Faut-il lancer un référendum sur le sujet ?
 

Vincent Autin : La société est prête. Il est normal que le code civil change et qu’il suive le visage de la société. Le référendum a déjà eu lieu. C’est l’élection de François Hollande. Les programmes des candidats étaient très clairs, le mariage pour les homosexuels était inscrit dans le programme de celui qui allait devenir président. Il sera donc appliqué. Mais que les gens se rassurent, dans dix ans, on trouvera ça aussi normal que le Pacs. À ce propos, il est amusant de constater que ceux qui étaient contre le Pacs en 1998, s’en servent aujourd’hui contre le mariage homosexuel : « Ils ont déjà le Pacs », disent-ils. Ou encore : « Plutôt qu’un mariage, pourquoi ne pas faire un super Pacs ? » Un peu ironique, non ?

Que pensez-vous de la manifestation organisée par les opposants au mariage homosexuel ?
 

Vincent Autin : Le gouvernement ne doit pas reculer devant des manifestants qui vont défendre une idéologie. Comme je le disais tout à l’heure, ces rassemblements sont souvent des plateformes de communication pour des personnes qui veulent sortir de l’ombre. Je crois que s’opposer au mariage homosexuel, c’est déjà de l’homophobie. Mais c’est surtout antirépublicain.

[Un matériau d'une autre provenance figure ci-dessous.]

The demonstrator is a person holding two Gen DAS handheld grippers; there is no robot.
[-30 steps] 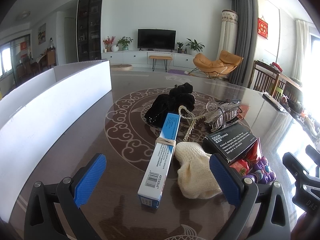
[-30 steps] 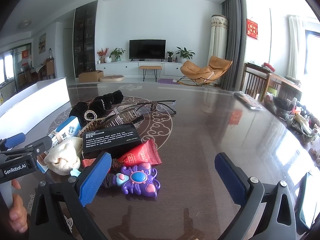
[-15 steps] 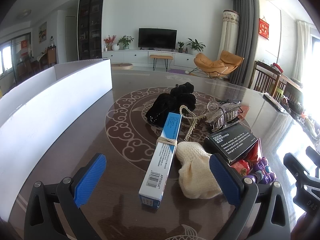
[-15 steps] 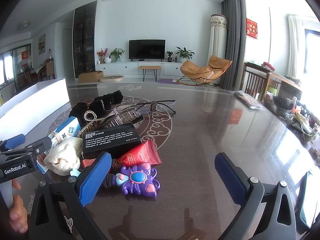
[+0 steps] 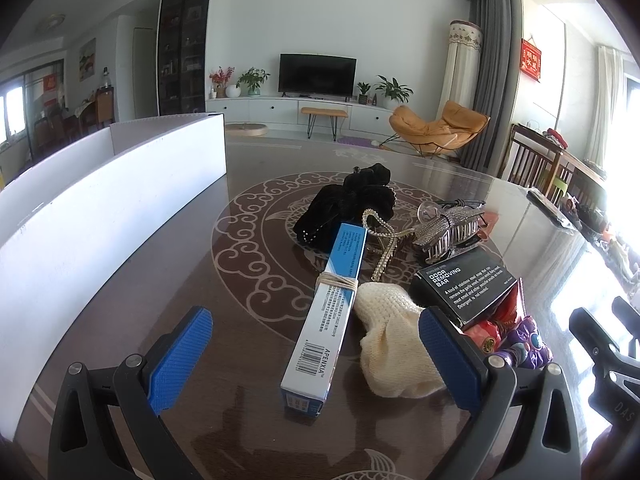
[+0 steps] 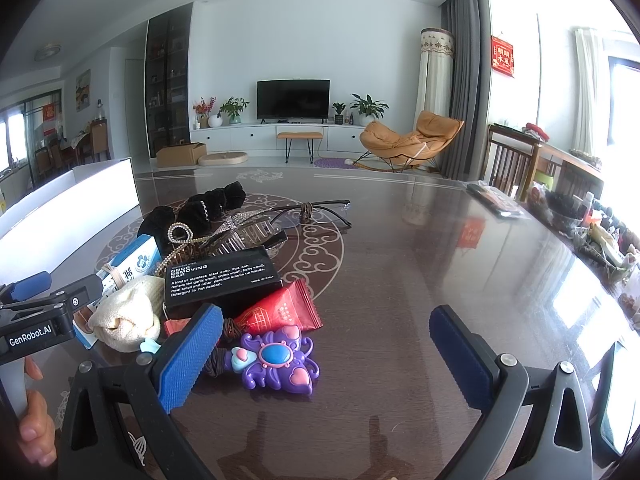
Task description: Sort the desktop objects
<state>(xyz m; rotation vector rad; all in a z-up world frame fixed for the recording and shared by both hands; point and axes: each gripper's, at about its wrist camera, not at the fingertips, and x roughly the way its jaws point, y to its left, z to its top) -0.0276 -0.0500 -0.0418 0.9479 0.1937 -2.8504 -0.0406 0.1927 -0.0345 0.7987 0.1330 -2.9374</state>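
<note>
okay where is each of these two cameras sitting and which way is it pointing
Left wrist: on the open left gripper, low over the table, facing the long blue box and white bin; right gripper's edge shows.
Right wrist: on the open right gripper, facing the purple toy; left gripper and a hand show.
Shared: black box, cream knit, TV wall.

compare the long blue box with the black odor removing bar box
The blue box is long, slim, bound by a rubber band and lies flat on the table. The black box is short, wide, unbanded and propped on other items. Both are printed cardboard cartons.
</note>
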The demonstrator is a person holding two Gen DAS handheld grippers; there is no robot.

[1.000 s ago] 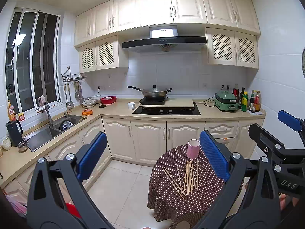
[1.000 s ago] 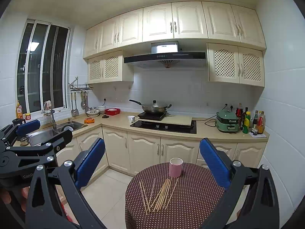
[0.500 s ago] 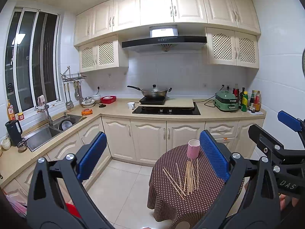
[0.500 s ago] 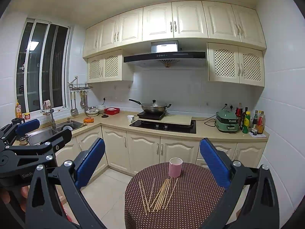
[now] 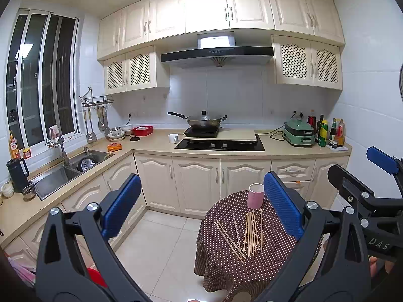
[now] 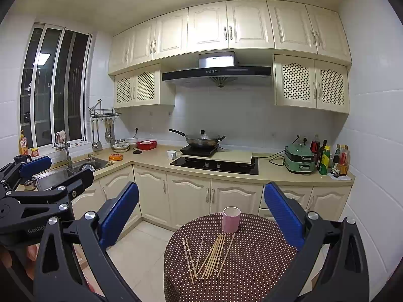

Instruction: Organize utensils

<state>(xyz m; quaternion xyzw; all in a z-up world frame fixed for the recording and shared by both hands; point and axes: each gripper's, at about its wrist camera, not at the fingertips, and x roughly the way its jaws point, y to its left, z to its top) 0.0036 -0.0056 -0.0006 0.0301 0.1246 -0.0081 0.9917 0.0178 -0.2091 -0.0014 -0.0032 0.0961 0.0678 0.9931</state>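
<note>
Several wooden chopsticks (image 5: 248, 234) lie loose on a small round table with a brown dotted cloth (image 5: 226, 269). A pink cup (image 5: 256, 195) stands upright behind them. The chopsticks (image 6: 211, 255), the cup (image 6: 231, 219) and the table (image 6: 254, 271) also show in the right wrist view. My left gripper (image 5: 201, 206) is open and empty, held high and well back from the table. My right gripper (image 6: 201, 216) is open and empty, also above and short of the table. Each gripper shows at the edge of the other's view.
An L-shaped kitchen counter (image 5: 156, 146) runs behind the table, with a sink (image 5: 63, 171) at left, a hob with a wok (image 5: 204, 120) in the middle, and a green cooker (image 5: 299, 133) and bottles at right. Tiled floor (image 5: 156, 246) lies left of the table.
Both views have shifted only slightly. The grippers stay open and the chopsticks and cup have not moved.
</note>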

J’organise moi-même mon mariage. Je suis en pleins préparatifs. Dès que la loi sera adoptée, nous serons, mon compagnon et moi-même, les premiers homosexuels à se marier. Hélène Mandroux, la maire socialiste de Montpellier, célèbrera le mariage. C’est Najat Vallaud-Belkacem qui l’a annoncé, et elle sera présente à notre mariage.